The 50th anniversary commemorations of the civil-rights march in Selma, Ala., reminded Americans of how far we have come in the battle against racism, and how far we still have to go. Just this week, the nation was rattled by an ugly example of the latter, as a video surfaced showing members of a University of Oklahoma fraternity singing in unison about its discriminatory practice of excluding African Americans and even joking about lynchings. "You can hang 'em from a tree / But he'll never sign with me," they chanted. "There will never be a nigger SAE."
The repercussions were satisfyingly swift and clear-cut. The university's president denounced the fraternity members, closed their house — while Sigma Alpha Epsilon pulled recognition from the chapter — and declined to offer them help in finding new accommodations.
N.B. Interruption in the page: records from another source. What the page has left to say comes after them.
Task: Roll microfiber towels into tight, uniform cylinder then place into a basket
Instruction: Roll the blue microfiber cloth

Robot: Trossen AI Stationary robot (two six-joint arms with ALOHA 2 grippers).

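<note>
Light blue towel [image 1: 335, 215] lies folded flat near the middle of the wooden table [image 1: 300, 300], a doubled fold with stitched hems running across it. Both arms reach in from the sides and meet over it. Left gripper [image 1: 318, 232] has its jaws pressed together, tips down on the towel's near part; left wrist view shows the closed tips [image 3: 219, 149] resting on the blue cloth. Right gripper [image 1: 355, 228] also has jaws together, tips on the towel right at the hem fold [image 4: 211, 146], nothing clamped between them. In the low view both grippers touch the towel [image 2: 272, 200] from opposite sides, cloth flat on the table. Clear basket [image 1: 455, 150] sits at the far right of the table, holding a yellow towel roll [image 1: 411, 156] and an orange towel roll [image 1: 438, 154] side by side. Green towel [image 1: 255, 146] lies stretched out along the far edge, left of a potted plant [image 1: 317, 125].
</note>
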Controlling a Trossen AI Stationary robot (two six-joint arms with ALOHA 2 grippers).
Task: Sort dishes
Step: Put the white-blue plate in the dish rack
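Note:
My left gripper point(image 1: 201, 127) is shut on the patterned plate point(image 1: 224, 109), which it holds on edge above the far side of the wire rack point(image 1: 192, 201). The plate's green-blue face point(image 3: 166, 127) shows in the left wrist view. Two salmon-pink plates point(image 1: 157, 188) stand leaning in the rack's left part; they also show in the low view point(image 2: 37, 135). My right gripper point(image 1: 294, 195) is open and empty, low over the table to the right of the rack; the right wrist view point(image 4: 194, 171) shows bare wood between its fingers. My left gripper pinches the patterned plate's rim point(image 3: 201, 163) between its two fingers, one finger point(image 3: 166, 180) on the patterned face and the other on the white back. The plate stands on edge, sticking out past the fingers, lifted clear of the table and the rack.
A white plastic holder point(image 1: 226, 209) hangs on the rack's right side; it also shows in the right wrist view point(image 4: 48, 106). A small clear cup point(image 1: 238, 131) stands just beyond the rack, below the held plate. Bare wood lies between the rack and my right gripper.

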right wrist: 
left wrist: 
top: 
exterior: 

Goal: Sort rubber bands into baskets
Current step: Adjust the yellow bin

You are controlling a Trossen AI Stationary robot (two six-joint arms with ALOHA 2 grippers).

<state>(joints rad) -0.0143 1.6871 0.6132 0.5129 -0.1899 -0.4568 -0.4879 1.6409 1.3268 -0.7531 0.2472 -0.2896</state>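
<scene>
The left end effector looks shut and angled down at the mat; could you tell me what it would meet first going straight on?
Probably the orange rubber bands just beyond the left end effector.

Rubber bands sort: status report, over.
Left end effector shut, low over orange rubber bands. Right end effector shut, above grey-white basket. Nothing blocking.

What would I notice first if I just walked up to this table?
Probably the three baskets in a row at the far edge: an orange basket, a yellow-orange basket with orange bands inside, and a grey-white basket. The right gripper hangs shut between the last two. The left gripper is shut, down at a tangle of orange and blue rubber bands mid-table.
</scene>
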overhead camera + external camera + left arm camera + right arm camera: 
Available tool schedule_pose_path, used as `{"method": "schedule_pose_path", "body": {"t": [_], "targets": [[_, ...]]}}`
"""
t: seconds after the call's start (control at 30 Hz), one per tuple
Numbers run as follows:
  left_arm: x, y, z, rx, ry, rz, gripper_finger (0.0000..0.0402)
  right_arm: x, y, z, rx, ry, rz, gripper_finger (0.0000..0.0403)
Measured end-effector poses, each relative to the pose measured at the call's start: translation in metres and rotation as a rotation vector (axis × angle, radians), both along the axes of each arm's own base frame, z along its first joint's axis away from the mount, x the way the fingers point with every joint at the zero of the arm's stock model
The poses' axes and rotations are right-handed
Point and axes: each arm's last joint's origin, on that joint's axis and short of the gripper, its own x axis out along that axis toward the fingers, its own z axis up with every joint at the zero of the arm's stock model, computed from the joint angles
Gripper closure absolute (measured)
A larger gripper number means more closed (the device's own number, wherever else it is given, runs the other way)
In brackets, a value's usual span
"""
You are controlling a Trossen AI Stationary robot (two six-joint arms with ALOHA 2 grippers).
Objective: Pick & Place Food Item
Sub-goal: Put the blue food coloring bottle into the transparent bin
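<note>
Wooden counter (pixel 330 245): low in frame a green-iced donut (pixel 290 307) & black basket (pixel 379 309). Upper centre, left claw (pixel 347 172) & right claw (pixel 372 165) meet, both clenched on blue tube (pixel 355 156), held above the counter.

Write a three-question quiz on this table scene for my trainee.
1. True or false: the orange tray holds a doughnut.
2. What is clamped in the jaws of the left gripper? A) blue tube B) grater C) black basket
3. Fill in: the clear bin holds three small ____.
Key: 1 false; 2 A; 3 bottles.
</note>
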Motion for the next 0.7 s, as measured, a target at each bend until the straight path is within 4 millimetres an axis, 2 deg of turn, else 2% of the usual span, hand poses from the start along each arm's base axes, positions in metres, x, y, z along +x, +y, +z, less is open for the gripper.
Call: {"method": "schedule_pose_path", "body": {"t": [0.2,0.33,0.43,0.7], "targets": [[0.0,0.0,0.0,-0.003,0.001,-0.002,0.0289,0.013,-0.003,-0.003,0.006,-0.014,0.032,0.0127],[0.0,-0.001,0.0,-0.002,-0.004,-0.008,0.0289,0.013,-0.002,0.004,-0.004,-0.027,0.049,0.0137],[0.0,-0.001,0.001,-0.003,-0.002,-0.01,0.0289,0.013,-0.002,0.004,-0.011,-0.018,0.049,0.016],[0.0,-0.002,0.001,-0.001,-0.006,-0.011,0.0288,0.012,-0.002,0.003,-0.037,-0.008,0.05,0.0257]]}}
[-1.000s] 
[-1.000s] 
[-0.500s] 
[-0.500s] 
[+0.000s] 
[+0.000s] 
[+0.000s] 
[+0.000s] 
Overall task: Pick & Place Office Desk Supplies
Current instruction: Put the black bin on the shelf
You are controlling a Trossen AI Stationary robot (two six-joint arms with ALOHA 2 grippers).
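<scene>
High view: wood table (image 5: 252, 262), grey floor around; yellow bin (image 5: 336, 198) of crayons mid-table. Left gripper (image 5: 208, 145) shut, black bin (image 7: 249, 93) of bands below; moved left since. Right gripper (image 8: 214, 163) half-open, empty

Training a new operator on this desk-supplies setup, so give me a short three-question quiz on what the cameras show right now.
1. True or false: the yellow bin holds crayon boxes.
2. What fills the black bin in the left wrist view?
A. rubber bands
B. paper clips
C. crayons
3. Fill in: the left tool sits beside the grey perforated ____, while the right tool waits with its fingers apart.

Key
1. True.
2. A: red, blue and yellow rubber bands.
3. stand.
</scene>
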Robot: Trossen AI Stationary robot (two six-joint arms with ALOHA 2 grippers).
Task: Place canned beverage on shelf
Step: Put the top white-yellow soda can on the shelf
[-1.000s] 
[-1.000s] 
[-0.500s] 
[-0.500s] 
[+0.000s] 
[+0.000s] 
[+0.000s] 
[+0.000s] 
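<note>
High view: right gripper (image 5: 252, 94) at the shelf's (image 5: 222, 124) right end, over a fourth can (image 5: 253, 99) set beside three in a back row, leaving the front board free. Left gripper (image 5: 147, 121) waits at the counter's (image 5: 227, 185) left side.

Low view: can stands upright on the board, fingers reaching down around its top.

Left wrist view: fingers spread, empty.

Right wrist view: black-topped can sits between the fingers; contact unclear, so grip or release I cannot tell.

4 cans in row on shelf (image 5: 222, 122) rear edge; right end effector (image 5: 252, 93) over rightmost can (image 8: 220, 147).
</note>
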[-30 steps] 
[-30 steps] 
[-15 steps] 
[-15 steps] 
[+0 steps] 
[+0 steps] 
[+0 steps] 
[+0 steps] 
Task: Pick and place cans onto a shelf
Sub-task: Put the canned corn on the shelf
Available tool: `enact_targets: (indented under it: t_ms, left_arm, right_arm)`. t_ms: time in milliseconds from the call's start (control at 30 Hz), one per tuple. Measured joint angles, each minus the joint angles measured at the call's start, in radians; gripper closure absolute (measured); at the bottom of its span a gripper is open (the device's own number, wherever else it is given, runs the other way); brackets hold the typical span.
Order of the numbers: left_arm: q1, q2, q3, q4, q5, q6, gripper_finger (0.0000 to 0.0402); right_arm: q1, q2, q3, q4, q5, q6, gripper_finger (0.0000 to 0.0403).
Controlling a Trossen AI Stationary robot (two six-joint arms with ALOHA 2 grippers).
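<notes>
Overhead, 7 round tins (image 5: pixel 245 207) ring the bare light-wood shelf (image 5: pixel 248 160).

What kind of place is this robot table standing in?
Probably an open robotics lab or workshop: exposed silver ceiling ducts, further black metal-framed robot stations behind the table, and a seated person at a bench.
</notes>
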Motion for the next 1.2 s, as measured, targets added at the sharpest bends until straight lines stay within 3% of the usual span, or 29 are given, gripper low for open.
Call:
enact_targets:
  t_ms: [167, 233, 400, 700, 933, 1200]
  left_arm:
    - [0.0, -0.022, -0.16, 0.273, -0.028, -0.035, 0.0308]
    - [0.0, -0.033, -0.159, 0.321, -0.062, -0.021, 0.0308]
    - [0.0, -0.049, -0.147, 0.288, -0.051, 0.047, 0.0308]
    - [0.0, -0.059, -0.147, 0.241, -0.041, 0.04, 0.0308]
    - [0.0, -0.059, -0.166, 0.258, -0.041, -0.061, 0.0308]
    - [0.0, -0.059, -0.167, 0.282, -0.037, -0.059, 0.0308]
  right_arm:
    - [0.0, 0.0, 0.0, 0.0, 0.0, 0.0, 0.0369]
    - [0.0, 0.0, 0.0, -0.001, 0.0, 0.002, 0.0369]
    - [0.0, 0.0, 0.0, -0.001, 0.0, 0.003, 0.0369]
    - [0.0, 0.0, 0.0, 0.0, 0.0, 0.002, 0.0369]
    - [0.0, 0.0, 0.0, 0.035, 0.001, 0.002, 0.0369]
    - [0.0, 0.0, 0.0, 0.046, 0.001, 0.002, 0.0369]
Where the response might have gone a step too far was with the expulsion of two members who were identified as ringleaders. Though there is no defending the song or those who chanted it so gleefully, their right to do so is strongly protected.
As a public institution, it is particularly difficult for the university to limit student speech, because the Constitution forbids most government restrictions on speech. That is why, for example, the Supreme Court ruled in 1978 that neo-Nazis must be allowed to march in Skokie, Ill., which had a large Jewish population.
There are limits, of course. Courts have ruled that if racist or otherwise offensive speech threatens others — if African American students had reason to fear for their safety as a result of the video — or disrupts the ability of a school to carry out its educational function, the university would be within its rights to expel the offenders. University President David Boren cited the latter, as well as the creation of a hostile environment, in ordering the ringleaders gone from his campus. But the threshold for disruption must be higher than simply causing discomfort or controversy. At this point, the video doesn't appear to meet that mark; if Boren thinks it does, he should provide a clearer explanation.
This case tests the limits of tolerance for defending hateful speech. Lynchings were still a very recent memory in the days of the Selma march: Nearly 4,000 African American men, women and children were tortured and killed in frequently public, gleeful spectacles from Reconstruction to 1950. The nonprofit Equal Justice Initiative hopes to place markers at these sites in 12 Southern states so that this memory is not lost.
Expelling the offending students might quiet things down more quickly at the University of Oklahoma. But that might not be the better outcome. The incident has revealed undercurrents of racism — Sigma Alpha Epsilon is now investigating reports of similar problems in other chapters, and minority students at the school are calling attention to less dramatic incidents of racial insensitivity — that should be examined and rooted out, rather than forgotten.